The AI days that I mentioned already are another way we do this. A lot of it is about getting cross-cohort connections on technology and other topics, creating forums so that people can talk about it.

The other is ensuring continual, structured feedback. Our staff provides 360-degree feedback all the time. It's an important part of what we do, and we're piloting doing it even more frequently. For example, we're giving people 360 feedback on how to be an inclusive leader. So it's both the formal mechanisms and also just creating the formats and discussions.

So much of culture and moving culture forward is really about having the language so we can share and talk about things. Creating those forums helps. It's an invitation to engage in productive ways.

What innovations are happening around DEI, especially as the topic has become more politicized?

DEI is built into our business model.
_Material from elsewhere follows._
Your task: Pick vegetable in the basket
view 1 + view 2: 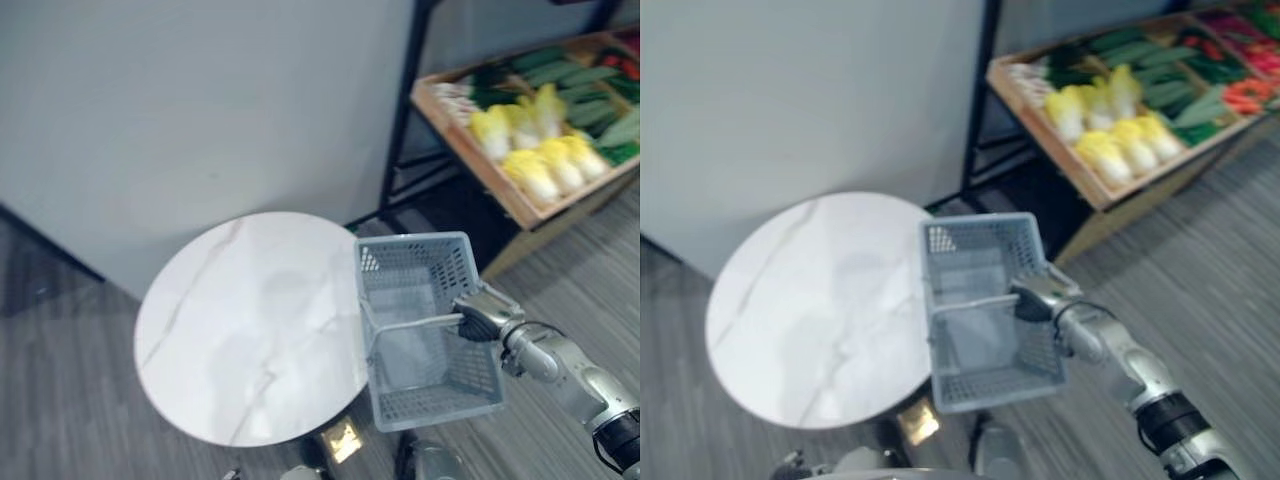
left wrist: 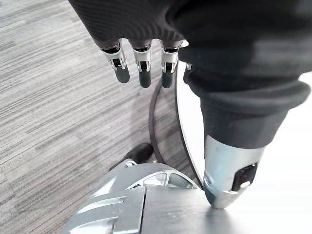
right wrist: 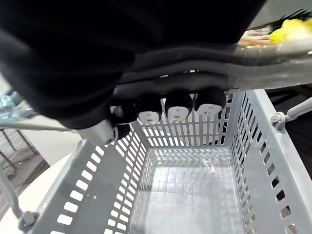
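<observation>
The yellow-white cabbages (image 1: 540, 150) lay untouched on their wooden shelf (image 1: 462, 150), well apart from the empty grey plastic basket (image 1: 440, 402). The right hand (image 1: 480, 318) was clamped on its handle by the round white marble surface (image 1: 240, 330). The left hand (image 2: 142, 61) hung slack-fingered. All the picking seemed left to do.

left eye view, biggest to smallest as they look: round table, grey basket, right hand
1. round table
2. grey basket
3. right hand
The held basket may be nearer the camera.

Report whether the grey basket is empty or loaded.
Empty: in the right wrist view the basket, held by the right hand, has a bare floor; the vegetables lie in the wooden crate.
</observation>
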Controlling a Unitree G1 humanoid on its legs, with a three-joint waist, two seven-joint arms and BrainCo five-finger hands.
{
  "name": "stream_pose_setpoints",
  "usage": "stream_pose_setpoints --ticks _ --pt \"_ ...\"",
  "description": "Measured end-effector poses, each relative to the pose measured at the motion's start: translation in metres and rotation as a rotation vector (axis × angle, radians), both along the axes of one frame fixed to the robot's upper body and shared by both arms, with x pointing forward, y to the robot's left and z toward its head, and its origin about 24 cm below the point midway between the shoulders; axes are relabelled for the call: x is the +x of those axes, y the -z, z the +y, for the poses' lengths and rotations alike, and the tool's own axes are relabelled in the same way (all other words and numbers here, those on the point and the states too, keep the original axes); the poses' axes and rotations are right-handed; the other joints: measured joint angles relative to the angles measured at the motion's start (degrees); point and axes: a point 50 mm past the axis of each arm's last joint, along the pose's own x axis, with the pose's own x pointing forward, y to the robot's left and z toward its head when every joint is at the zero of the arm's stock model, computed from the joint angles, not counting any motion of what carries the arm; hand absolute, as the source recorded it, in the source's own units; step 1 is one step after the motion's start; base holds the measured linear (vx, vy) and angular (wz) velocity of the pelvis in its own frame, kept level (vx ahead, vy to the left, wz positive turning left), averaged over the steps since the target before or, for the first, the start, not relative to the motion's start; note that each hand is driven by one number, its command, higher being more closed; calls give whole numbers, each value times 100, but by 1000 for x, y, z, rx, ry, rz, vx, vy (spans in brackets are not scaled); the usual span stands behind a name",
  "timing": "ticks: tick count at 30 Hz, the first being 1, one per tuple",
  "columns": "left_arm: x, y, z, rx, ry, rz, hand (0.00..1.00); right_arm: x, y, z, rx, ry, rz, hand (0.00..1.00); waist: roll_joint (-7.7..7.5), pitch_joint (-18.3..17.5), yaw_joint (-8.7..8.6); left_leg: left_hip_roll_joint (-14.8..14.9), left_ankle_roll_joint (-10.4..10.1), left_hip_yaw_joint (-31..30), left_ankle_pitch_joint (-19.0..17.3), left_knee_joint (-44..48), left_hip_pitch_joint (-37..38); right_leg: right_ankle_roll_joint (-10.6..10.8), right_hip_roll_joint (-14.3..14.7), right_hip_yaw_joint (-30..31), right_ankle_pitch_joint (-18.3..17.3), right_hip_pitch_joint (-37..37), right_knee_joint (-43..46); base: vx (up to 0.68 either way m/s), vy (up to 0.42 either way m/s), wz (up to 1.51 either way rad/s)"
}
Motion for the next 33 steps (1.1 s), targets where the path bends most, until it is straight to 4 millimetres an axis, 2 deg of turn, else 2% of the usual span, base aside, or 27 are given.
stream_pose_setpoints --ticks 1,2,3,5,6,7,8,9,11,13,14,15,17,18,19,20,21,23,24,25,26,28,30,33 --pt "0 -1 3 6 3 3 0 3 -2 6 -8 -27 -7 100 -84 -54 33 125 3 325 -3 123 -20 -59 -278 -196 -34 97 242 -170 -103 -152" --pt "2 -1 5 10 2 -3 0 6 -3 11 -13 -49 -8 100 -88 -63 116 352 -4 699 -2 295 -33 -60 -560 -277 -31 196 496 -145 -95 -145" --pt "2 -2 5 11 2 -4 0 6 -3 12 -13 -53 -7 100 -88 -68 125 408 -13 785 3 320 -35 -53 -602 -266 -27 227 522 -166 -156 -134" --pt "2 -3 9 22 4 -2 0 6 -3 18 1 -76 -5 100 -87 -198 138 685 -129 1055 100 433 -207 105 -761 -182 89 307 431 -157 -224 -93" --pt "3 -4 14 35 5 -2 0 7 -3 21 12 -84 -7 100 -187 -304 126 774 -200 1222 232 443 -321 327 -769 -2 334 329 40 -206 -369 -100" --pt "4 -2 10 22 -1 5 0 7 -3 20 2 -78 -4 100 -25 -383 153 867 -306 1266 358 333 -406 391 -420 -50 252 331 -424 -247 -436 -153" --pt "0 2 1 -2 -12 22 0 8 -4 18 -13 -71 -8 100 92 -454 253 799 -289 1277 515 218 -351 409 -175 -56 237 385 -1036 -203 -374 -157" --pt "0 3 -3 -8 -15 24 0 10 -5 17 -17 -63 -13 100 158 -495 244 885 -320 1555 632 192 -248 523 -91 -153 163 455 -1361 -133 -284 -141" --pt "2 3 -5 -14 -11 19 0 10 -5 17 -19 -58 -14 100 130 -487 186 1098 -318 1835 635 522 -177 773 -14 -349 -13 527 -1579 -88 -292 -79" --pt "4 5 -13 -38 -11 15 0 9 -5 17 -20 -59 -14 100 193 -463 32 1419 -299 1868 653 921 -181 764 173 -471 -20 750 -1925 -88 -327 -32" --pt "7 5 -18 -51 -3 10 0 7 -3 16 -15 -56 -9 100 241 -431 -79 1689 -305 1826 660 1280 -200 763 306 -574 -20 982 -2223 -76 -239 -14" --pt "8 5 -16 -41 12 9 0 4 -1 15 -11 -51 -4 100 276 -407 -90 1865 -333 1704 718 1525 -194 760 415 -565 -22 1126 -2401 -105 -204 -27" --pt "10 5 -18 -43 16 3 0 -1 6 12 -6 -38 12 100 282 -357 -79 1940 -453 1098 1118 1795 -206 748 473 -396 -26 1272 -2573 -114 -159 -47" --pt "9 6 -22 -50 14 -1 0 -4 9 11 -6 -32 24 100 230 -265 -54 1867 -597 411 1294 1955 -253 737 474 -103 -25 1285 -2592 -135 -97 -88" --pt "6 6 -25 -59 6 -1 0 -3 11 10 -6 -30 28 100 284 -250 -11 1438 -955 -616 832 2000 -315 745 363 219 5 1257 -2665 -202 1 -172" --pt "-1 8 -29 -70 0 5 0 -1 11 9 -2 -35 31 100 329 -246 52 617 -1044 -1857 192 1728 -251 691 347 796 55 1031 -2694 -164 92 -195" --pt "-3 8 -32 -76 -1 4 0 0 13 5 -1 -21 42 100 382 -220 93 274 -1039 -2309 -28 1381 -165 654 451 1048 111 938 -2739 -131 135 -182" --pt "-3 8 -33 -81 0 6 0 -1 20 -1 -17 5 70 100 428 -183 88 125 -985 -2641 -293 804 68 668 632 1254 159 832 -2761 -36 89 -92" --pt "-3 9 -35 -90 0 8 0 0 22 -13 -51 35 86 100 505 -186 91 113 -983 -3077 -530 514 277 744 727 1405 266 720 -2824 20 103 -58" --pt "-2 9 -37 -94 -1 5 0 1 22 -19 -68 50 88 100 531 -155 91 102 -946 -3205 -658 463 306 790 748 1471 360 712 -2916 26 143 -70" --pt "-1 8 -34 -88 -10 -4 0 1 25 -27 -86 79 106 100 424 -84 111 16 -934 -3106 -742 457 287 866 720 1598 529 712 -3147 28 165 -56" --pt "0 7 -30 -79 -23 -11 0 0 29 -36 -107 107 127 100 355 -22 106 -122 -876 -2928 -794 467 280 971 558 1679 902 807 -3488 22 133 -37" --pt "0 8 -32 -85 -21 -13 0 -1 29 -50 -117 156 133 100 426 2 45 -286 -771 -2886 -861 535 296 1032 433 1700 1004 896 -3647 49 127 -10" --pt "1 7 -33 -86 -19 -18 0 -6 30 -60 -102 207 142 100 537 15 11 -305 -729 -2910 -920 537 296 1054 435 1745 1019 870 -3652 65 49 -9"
We need great talent. We grow way faster than our talent pools, so just to get people in at quality, we need to be able to reach a lot of people; we need them to thrive.

Our business requires innovation, which requires diverse thought and experience. So, for us, it's quite core. One of my areas of focus is on inclusion and inclusive leadership. In some ways, it's the simplest thing to focus on. We all know that when people feel comfortable being themselves at work, you get the best out of them. They're most motivated, ready to take risks, ready to collaborate, and all of those things.

In North America, where we have the best statistics, 75% of our workforce is part of one or more of our DEI groups. Whatever intersectionality people have, whatever group they belong to, it's about how you make everybody able to show up at their best. That's really where our focus is.